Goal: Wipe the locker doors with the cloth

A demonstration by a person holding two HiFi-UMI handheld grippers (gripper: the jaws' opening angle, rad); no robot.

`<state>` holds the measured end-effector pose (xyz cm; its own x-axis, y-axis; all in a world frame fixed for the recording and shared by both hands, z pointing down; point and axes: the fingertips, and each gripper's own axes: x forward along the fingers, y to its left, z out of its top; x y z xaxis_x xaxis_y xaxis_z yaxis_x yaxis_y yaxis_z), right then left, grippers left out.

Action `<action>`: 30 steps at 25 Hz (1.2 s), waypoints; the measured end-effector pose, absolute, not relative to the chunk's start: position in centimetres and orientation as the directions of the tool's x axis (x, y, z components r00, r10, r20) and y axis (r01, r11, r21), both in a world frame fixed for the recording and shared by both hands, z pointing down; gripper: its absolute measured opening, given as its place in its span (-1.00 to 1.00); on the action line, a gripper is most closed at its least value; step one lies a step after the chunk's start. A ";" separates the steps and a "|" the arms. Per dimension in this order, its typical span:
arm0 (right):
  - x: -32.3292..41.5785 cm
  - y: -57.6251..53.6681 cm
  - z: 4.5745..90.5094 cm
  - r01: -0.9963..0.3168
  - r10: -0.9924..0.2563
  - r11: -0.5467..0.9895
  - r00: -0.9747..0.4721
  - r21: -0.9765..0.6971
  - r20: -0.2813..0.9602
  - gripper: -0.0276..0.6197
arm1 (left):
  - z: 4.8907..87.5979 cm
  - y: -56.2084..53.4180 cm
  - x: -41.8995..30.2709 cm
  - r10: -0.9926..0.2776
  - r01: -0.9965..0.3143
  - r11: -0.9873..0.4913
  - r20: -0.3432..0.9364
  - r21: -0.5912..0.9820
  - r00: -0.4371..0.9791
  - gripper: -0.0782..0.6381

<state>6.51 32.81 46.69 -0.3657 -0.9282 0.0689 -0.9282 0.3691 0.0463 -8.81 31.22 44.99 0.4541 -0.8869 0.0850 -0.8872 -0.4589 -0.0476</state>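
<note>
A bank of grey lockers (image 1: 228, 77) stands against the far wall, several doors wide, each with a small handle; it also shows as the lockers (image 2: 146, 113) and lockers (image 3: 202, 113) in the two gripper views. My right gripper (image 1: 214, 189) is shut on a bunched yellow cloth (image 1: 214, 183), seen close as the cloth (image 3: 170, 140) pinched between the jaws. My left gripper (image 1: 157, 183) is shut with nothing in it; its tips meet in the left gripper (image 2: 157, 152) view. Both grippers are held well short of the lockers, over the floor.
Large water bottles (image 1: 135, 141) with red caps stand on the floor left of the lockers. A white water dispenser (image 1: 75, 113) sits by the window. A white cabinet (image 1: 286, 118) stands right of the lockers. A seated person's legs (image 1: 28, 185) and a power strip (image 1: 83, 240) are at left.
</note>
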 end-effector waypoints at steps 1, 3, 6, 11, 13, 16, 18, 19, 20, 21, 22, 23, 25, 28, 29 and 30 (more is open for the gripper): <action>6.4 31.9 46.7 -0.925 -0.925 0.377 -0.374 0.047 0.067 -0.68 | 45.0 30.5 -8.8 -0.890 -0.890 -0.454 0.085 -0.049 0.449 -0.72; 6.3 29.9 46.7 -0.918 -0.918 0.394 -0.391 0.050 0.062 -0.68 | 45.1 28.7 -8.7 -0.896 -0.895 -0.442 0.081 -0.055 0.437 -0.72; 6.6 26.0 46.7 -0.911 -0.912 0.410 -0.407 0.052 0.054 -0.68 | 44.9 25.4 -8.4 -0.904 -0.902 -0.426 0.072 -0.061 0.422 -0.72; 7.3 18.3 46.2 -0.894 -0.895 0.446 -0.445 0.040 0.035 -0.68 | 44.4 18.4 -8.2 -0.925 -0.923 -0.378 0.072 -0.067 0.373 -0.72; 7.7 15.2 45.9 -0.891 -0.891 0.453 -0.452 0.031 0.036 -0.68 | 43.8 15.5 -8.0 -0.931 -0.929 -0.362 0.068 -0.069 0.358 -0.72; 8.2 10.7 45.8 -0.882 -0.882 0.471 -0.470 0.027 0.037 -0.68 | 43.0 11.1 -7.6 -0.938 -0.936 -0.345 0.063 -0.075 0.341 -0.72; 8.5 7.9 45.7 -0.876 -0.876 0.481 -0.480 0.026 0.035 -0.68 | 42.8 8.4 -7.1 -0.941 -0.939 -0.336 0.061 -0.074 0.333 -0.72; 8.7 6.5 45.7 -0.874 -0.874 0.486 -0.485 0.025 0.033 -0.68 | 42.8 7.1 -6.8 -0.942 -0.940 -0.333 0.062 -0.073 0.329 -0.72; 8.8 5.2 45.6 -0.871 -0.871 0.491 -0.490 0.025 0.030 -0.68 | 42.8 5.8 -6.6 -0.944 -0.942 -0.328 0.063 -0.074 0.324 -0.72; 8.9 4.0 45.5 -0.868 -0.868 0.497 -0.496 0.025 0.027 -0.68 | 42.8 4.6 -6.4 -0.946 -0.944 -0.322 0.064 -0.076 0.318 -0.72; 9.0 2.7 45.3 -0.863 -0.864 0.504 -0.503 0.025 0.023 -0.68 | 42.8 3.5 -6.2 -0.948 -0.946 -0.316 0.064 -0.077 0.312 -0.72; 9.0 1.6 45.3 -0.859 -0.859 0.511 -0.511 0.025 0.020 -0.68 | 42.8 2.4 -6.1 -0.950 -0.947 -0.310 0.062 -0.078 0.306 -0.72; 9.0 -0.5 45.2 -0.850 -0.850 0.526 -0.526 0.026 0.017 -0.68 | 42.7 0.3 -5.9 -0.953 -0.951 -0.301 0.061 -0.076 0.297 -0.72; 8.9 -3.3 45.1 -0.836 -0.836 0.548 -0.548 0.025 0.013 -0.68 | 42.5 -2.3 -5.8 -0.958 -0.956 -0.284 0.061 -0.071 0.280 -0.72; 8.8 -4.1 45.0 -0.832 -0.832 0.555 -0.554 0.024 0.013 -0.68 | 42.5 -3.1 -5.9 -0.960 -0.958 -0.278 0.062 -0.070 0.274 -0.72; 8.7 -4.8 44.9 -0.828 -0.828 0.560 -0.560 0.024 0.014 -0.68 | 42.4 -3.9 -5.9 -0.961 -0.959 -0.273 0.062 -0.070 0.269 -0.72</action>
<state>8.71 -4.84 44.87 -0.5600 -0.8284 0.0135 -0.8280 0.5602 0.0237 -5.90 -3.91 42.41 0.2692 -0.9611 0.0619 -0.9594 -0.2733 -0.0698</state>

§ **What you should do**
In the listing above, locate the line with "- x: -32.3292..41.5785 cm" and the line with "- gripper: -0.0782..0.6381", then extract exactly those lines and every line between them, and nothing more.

§ **Your solution**
  - x: -32.3292..41.5785 cm
  - y: -57.6251..53.6681 cm
  - z: 4.5745..90.5094 cm
  - r01: -0.9963..0.3168
  - r10: -0.9924..0.2563
  - r11: -0.5467..0.9895
  - r00: -0.9747..0.4721
  - r21: -0.9765..0.6971
  - r20: -0.2813..0.9602
  - gripper: -0.0276..0.6197
arm1 (left):
  - z: 4.8907..87.5979 cm
  - y: -56.2084..53.4180 cm
  - x: -41.8995..30.2709 cm
  - r10: -0.9926..0.2776
  - r01: -0.9965..0.3143
  - r11: -0.9873..0.4913
  - r20: -0.3432..0.9364
  - r21: -0.5912..0.9820
  - r00: -0.4371..0.9791
  - gripper: -0.0782..0.6381

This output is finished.